Instructions to follow: Everything in the listing below needs to be retyped exactly.

== Segment start ==

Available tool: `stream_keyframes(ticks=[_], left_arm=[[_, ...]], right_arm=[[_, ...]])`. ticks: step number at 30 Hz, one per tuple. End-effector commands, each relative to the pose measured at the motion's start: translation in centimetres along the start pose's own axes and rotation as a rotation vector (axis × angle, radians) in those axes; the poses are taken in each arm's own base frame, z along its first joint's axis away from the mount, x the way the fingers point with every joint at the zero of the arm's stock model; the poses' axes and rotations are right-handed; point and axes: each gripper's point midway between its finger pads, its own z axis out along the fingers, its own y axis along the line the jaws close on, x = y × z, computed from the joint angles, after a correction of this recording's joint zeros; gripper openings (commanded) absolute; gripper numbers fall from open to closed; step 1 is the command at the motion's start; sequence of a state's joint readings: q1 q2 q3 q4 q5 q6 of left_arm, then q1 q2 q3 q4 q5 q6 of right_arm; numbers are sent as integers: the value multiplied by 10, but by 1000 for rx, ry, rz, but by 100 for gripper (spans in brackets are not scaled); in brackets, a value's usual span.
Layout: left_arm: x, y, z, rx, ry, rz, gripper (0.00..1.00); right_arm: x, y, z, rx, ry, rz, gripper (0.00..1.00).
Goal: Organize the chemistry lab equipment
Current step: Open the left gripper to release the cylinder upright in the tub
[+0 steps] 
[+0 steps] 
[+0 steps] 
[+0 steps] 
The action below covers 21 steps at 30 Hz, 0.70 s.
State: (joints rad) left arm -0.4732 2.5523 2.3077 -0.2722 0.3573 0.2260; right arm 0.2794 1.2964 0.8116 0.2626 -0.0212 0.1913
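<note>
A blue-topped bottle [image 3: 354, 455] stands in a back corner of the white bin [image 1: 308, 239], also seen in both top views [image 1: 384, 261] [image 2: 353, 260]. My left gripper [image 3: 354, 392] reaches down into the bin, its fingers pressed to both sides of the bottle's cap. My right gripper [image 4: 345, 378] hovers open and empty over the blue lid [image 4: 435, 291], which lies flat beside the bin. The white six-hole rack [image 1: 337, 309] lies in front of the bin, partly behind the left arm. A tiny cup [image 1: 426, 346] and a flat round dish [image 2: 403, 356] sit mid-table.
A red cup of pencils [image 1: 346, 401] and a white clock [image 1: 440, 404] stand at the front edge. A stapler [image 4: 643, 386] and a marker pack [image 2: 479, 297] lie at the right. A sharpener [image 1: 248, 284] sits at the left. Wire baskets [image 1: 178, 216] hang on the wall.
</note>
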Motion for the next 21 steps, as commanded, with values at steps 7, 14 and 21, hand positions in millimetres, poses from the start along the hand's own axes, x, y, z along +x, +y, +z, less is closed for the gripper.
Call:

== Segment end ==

Answer box:
Available tool: `stream_keyframes(ticks=[_], left_arm=[[_, ...]], right_arm=[[_, ...]])`. ticks: step number at 30 Hz, one per tuple. End-effector commands, each relative to the pose measured at the motion's start: translation in centimetres along the start pose's own axes and rotation as a rotation vector (axis × angle, radians) in those axes; the poses are taken in each arm's own base frame, z along its first joint's axis away from the mount, x the way the fingers point with every joint at the zero of the arm's stock model; the poses' axes and rotations are right-handed; point and axes: each gripper's point midway between its finger pads, its own z axis out along the fingers, its own y axis along the line the jaws close on, x = y × z, computed from the joint angles, after a correction of this recording's joint zeros; gripper openings (commanded) absolute; gripper numbers fall from open to closed; step 1 is the command at the motion's start; sequence of a state's joint readings: q1 q2 q3 q4 q5 q6 of left_arm, then q1 q2 q3 q4 q5 q6 of right_arm; numbers are sent as integers: the value multiplied by 10, but by 1000 for rx, ry, rz, but by 100 for gripper (spans in brackets are not scaled); in brackets, a value's usual span.
Layout: left_arm: x, y, z, rx, ry, rz, gripper (0.00..1.00); right_arm: x, y, z, rx, ry, rz, gripper (0.00..1.00).
Goal: Organize the chemistry lab equipment
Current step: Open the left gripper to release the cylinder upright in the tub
[+0 steps] 
[+0 steps] 
[+0 steps] 
[+0 steps] 
The action below covers 21 steps at 30 Hz, 0.70 s.
State: (joints rad) left arm -0.4732 2.5523 2.3077 -0.2722 0.3573 0.2260; right arm 0.2794 1.2964 0.8116 0.2626 -0.0212 0.1913
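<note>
A blue-topped bottle [image 3: 354, 455] stands in a back corner of the white bin [image 1: 308, 239], also seen in both top views [image 1: 384, 261] [image 2: 353, 260]. My left gripper [image 3: 354, 392] reaches down into the bin, its fingers pressed to both sides of the bottle's cap. My right gripper [image 4: 345, 378] hovers open and empty over the blue lid [image 4: 435, 291], which lies flat beside the bin. The white six-hole rack [image 1: 337, 309] lies in front of the bin, partly behind the left arm. A tiny cup [image 1: 426, 346] and a flat round dish [image 2: 403, 356] sit mid-table.
A red cup of pencils [image 1: 346, 401] and a white clock [image 1: 440, 404] stand at the front edge. A stapler [image 4: 643, 386] and a marker pack [image 2: 479, 297] lie at the right. A sharpener [image 1: 248, 284] sits at the left. Wire baskets [image 1: 178, 216] hang on the wall.
</note>
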Motion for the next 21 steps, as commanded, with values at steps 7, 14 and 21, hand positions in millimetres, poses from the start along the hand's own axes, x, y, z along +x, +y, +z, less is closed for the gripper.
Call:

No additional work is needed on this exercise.